**Exercise details:** Each line of data below must be printed exactly as written, with any pictures removed.

**Records excerpted from a collection:**
- - -
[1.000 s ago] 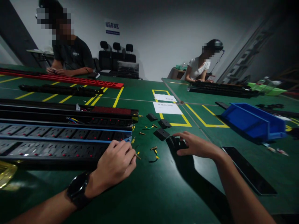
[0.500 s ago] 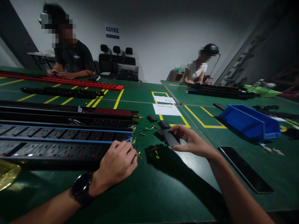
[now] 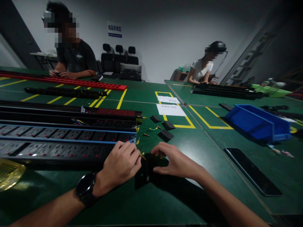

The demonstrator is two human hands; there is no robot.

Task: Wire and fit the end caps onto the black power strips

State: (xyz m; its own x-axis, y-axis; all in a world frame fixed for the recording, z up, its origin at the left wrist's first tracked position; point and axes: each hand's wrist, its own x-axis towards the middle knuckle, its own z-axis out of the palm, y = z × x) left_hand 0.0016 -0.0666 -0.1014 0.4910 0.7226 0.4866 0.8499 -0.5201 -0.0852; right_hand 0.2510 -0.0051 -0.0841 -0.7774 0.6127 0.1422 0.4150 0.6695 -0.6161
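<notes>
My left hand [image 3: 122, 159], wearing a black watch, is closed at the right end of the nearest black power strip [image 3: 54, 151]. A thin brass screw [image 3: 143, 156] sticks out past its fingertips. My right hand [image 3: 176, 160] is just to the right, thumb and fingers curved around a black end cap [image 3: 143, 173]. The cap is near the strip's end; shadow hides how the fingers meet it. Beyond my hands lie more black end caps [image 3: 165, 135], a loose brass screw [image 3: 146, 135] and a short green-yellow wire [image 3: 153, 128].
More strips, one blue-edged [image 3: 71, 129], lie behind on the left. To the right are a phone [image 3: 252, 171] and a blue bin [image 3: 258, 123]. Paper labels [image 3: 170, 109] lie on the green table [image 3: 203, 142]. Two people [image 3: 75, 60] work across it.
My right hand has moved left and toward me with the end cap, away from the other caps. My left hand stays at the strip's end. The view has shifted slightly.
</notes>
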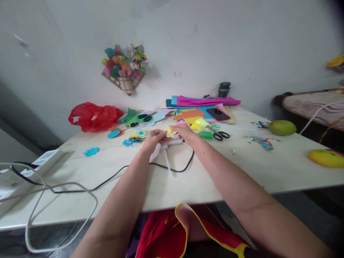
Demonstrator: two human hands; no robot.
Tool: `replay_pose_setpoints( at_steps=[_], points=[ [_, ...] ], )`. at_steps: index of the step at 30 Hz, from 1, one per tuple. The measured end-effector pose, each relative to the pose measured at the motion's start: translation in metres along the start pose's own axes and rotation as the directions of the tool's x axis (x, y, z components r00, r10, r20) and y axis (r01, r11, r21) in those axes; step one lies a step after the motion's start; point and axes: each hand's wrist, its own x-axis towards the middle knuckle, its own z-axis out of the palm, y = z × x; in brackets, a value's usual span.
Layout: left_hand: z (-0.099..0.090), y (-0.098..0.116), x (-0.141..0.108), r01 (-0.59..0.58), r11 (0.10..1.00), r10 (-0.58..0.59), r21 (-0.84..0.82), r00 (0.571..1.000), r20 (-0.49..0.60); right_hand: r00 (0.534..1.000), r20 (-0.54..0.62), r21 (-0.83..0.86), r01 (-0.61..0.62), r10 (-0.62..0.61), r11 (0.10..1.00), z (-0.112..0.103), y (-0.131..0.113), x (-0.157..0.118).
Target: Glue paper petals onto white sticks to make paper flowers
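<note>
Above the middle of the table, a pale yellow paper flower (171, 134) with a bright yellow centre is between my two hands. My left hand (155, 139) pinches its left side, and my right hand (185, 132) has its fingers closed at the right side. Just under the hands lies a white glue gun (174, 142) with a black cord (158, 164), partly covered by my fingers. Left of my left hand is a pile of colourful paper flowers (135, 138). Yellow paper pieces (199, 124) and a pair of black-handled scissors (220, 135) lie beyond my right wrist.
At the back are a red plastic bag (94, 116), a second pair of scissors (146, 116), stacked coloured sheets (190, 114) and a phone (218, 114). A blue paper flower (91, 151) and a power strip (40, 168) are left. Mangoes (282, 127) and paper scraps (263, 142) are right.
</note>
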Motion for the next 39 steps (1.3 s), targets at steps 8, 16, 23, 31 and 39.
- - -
**Response to the exercise:**
[1.000 s ago] 
[0.500 s ago] 
[now] 

The demonstrator is two human hands; there is no robot.

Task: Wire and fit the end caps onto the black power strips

State: (xyz m; its own x-axis, y-axis; all in a world frame fixed for the recording, z up, its origin at the left wrist's first tracked position; point and axes: each hand's wrist, its own x-axis towards the middle knuckle, its own z-axis out of the palm, y = z × x) left_hand 0.0016 -0.0666 -0.1014 0.4910 0.7226 0.4866 0.8499 -0.5201 -0.0852; right_hand 0.2510 -0.0051 -0.0841 -0.7774 0.6127 0.1422 0.4150 0.6695 -0.6161
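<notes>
My left hand [image 3: 122, 159], wearing a black watch, is closed at the right end of the nearest black power strip [image 3: 54, 151]. A thin brass screw [image 3: 143, 156] sticks out past its fingertips. My right hand [image 3: 176, 160] is just to the right, thumb and fingers curved around a black end cap [image 3: 143, 173]. The cap is near the strip's end; shadow hides how the fingers meet it. Beyond my hands lie more black end caps [image 3: 165, 135], a loose brass screw [image 3: 146, 135] and a short green-yellow wire [image 3: 153, 128].
More strips, one blue-edged [image 3: 71, 129], lie behind on the left. To the right are a phone [image 3: 252, 171] and a blue bin [image 3: 258, 123]. Paper labels [image 3: 170, 109] lie on the green table [image 3: 203, 142]. Two people [image 3: 75, 60] work across it.
My right hand has moved left and toward me with the end cap, away from the other caps. My left hand stays at the strip's end. The view has shifted slightly.
</notes>
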Demonstrator: two human hands; no robot.
Tool: `replay_pose_setpoints( at_steps=[_], points=[ [_, ...] ], )`. at_steps: index of the step at 30 Hz, from 1, one per tuple. The measured end-effector pose, each relative to the pose measured at the motion's start: translation in metres along the start pose's own axes and rotation as the directions of the tool's x axis (x, y, z components r00, r10, r20) and y axis (r01, r11, r21) in those axes; step one lies a step after the motion's start; point and axes: each hand's wrist, its own x-axis towards the middle knuckle, its own z-axis out of the palm, y = z × x; in brackets, a value's usual span.
Layout: left_hand: z (-0.099..0.090), y (-0.098..0.116), x (-0.141..0.108), r01 (-0.59..0.58), r11 (0.10..1.00), r10 (-0.58..0.59), r21 (-0.84..0.82), r00 (0.571..1.000), r20 (-0.49..0.60); right_hand: r00 (0.534..1.000), r20 (-0.54..0.62), r21 (-0.83..0.86), r01 (-0.61..0.62), r10 (-0.62..0.61), r11 (0.10..1.00), z (-0.112..0.103), y (-0.131..0.113), x (-0.157..0.118).
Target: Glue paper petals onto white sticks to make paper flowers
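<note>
Above the middle of the table, a pale yellow paper flower (171, 134) with a bright yellow centre is between my two hands. My left hand (155, 139) pinches its left side, and my right hand (185, 132) has its fingers closed at the right side. Just under the hands lies a white glue gun (174, 142) with a black cord (158, 164), partly covered by my fingers. Left of my left hand is a pile of colourful paper flowers (135, 138). Yellow paper pieces (199, 124) and a pair of black-handled scissors (220, 135) lie beyond my right wrist.
At the back are a red plastic bag (94, 116), a second pair of scissors (146, 116), stacked coloured sheets (190, 114) and a phone (218, 114). A blue paper flower (91, 151) and a power strip (40, 168) are left. Mangoes (282, 127) and paper scraps (263, 142) are right.
</note>
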Motion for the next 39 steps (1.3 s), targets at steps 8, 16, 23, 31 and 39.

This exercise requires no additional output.